Somewhere below, one line contains "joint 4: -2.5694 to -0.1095" and a later line contains "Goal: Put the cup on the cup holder". Output those two lines and everything between them exactly, and nothing else.

→ **DATA PROVIDED**
/---
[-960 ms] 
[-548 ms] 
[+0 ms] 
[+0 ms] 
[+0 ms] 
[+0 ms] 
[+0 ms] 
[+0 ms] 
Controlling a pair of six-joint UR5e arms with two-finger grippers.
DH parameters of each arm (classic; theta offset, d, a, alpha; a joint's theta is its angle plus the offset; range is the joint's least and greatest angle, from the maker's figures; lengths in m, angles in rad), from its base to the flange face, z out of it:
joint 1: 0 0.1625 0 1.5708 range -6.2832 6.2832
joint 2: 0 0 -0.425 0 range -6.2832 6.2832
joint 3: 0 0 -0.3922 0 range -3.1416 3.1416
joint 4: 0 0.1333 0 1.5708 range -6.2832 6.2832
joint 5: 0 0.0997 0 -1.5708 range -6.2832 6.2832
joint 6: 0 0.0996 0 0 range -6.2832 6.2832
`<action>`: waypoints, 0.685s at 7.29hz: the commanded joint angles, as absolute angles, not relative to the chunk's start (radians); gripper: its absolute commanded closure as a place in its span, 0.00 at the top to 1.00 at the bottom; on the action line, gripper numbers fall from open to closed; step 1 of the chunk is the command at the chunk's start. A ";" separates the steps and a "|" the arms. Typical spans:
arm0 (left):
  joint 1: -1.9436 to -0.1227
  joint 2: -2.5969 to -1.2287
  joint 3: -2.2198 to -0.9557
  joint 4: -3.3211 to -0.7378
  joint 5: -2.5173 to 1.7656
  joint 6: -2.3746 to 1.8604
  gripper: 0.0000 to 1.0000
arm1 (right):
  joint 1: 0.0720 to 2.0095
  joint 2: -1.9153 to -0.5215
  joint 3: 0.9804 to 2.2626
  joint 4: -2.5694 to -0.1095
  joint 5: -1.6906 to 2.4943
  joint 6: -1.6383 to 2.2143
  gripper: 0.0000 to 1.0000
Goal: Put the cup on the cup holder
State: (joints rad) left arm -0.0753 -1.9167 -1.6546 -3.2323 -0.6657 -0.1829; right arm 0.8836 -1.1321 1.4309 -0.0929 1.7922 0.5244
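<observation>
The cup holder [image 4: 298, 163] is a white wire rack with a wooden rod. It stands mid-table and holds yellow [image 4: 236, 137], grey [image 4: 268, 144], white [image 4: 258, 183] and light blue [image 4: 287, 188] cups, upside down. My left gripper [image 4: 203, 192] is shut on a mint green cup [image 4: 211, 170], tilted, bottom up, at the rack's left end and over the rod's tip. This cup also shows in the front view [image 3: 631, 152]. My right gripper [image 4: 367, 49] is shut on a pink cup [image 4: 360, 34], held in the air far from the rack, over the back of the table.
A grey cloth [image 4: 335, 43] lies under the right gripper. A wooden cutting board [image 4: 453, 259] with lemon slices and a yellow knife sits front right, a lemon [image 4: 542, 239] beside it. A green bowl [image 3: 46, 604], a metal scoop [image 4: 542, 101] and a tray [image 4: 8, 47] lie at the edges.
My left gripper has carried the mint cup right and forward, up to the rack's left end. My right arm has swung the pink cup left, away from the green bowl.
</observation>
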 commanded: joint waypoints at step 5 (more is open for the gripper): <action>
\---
→ **RESPONSE AREA**
  joint 4: -2.5694 to -0.1095
  joint 5: -1.6906 to 2.4943
  joint 6: -1.6383 to 2.2143
  gripper: 0.0000 to 1.0000
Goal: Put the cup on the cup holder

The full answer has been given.